Follow how to access instructions if you meet 404 error when accessing the samples.
Dynamic Resources
Resources usually are data files feed into the Scope Component as input data and are used in the Scope script for the job. It can be defined in a DataSet. It can also be an output from a previous module and then feed into next module. Scope Cloud supports resources from either ADL or Blob storage for jobs submitted through AML. User who submits the job must have permission to access the data storage.
How to mark a scope component input as resource
Specify the property is_resource to true (default value is false) for the input. e.g.

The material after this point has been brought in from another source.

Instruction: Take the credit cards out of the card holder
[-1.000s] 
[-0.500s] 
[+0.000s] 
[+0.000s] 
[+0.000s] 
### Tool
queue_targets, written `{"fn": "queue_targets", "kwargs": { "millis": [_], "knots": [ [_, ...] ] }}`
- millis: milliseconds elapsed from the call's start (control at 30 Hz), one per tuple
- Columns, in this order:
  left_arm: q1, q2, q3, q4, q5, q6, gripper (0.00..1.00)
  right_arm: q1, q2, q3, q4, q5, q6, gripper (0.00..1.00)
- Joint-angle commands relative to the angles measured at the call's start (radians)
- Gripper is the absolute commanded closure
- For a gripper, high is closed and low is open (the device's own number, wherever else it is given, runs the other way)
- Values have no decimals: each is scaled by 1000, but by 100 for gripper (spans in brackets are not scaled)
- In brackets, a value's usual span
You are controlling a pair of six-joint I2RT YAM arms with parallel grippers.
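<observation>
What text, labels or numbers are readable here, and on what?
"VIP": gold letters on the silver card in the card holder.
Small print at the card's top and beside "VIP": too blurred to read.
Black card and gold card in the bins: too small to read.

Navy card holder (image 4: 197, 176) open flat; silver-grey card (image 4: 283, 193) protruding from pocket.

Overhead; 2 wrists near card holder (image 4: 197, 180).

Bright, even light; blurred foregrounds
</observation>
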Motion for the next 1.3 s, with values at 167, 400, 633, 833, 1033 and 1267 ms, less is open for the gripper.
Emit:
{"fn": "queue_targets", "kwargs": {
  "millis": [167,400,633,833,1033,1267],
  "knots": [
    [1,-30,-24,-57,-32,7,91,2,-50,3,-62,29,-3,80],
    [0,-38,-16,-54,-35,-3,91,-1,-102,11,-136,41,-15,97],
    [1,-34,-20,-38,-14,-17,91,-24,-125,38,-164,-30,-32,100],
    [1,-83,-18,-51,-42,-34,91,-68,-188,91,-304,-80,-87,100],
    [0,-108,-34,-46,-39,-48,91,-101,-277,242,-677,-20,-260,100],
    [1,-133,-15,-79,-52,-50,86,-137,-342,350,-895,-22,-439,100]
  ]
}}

Specify the property is_resource to true (default value is false) for the input. e.g.
inputs:
RawData:
type: CosmosStructuredStream
description: raw ss to filter out
optional: false
FilterMap:
type: AnyDirectory
description: rows to remain
is_resource: true
optional: false
To specify a resource in DataSet, the relative file path in the storage needs to be specified.
data set name: “MyResourceData”,
path on datastore: “local/temp/juwang/abc.txt”

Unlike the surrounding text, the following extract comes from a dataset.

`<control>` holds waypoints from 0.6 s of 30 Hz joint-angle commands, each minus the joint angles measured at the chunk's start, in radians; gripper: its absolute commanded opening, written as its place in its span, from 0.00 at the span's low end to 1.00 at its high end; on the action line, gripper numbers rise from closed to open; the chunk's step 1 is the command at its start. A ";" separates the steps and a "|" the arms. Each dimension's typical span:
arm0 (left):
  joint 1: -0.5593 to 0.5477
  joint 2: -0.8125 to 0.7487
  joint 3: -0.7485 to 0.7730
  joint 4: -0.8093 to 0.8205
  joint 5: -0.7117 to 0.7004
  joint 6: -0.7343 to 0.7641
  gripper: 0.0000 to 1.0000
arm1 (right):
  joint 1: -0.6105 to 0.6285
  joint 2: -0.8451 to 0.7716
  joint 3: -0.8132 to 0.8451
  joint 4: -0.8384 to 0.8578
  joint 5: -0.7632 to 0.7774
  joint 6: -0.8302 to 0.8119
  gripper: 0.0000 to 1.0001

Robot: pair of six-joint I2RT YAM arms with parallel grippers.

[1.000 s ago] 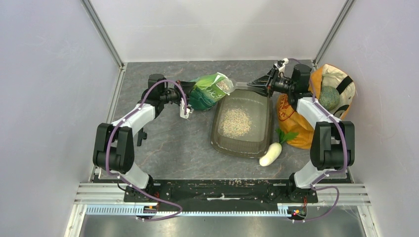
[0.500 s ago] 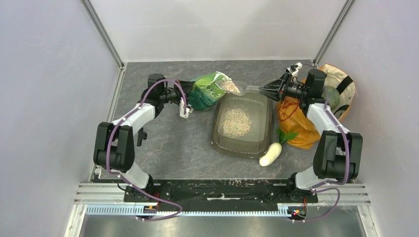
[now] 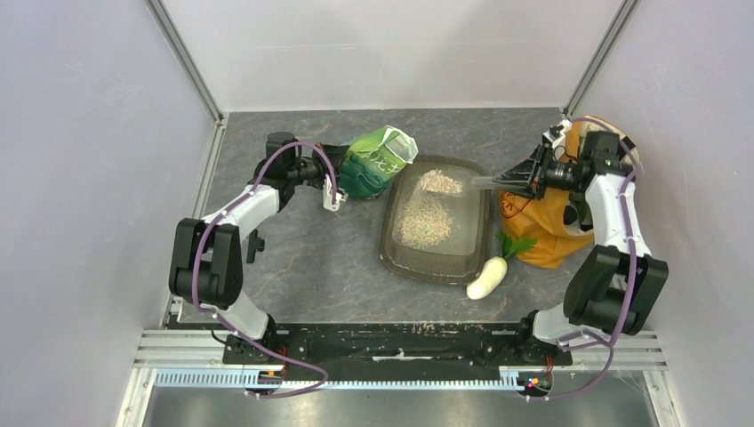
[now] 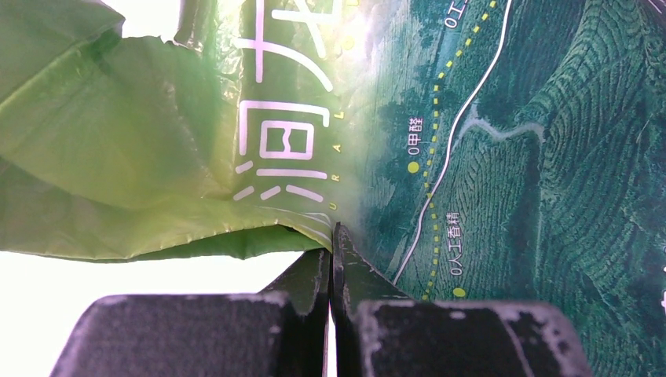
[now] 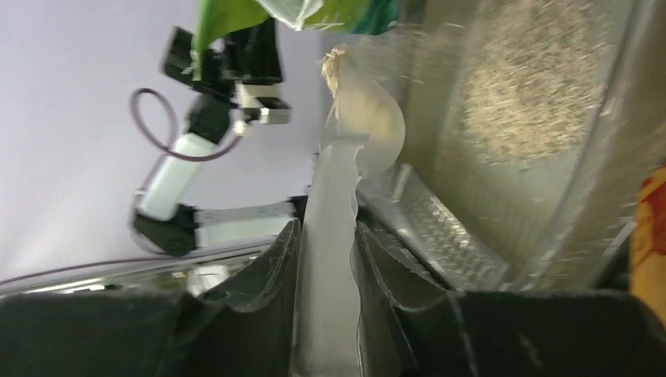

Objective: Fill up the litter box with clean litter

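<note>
Top external: looks like the dumping step. Loaded scoop (image 3: 445, 182) over far end of litter box (image 3: 437, 272), handle clamped in half-closed right gripper (image 3: 523, 174), clean litter (image 3: 422, 218) heaped inside. Meanwhile green bag (image 3: 378, 158) pinched in fully shut left gripper (image 4: 334, 239). Next, probably: tip scoop, no spilling past rim.

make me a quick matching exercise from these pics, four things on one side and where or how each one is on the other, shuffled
Things
1. green bag
2. scoop
3. white vegetable
4. litter box

States
a. lies on the table beside the litter box's near right corner
b. pinched by the left gripper
c. handle clamped in the right gripper
d. holds a heap of clean litter

Pairs: 1-b, 2-c, 3-a, 4-d
</note>
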 commanded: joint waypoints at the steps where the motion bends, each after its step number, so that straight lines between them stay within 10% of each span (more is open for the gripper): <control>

How to consume the resource in scope script.
In the Scope script, the same name needs to be referenced. For example:
RESOURCE @@MyResourceData@@;
Resources usaully are consumed as UDO or with C# code. Details can be found from Resource Please refer to more examples in github samples repo.
Resource in a folder
The resource can be under a folder. For example, if you specify the file path as
path on datastore=”local/temp/juwang/”
All the files under that folder including subfolders will be downloaded and flatten on the current working directory.
For example:
The files under the folder are like:
local/temp/juwang/file1.txt
local/temp/juwang/subFolder1/file11.dat
local/temp/juwang/subFolder2/file21.zip
All those files will be downloaded from the remote storage and dropped at the curent working directory with the subfolder names in the file names.
MyResourceData-file1.txt
MyResourceData-subFolder1-file11.dat
MyResourceData-subFolder2-file21.zip
And the @@MyResourceData@@ in the script will be replaced as:
“MyResourceData-file1.txt”,”MyResourceData-subFolder1-file11.dat”,”MyResourceData-subFolder2-file21.zip”
Size limits
A single resource may be no more than 400MiB.
The total limit for all resources for a single job is 3GiB.
Samples
How to use scope component - Demonstrates how to use scope component to run cosmos scope jobs.
FAQ
Why do I get warnings Your azureml-core does not support OBO token when submit pipeline ?
To make backend submit scope job to virtual cluster with OBO(On-Behalf-Of) flow, we need to fetch azureml client token through azureml-core package at first.
If your azureml.core does not support to fetch azureml client token, you will get this warning and the scope job will be submitted in non OBO flow.
Please upgrade your azureml.core to v1.27.0 or above.
pip install 'azureml-core>=1.27.0'
How to check my role in ADLA
Login to Azure portal and open ‘Access control’ panel of your ADLA.
Click ‘View my access’ button.
Check your role assignment in the right panel.

How to check my role in ADLS
Login to Azure portal and open ‘Access control’ panel of your ADLS.
Click ‘View my access’ button.
Check your role assignment in the right panel.

How to check my access in ADLS data explorer
Login to Azure portal and open ‘Data explorer’ panel of your ADLS.
Click ‘Access’ button.
Check your access of the root folder.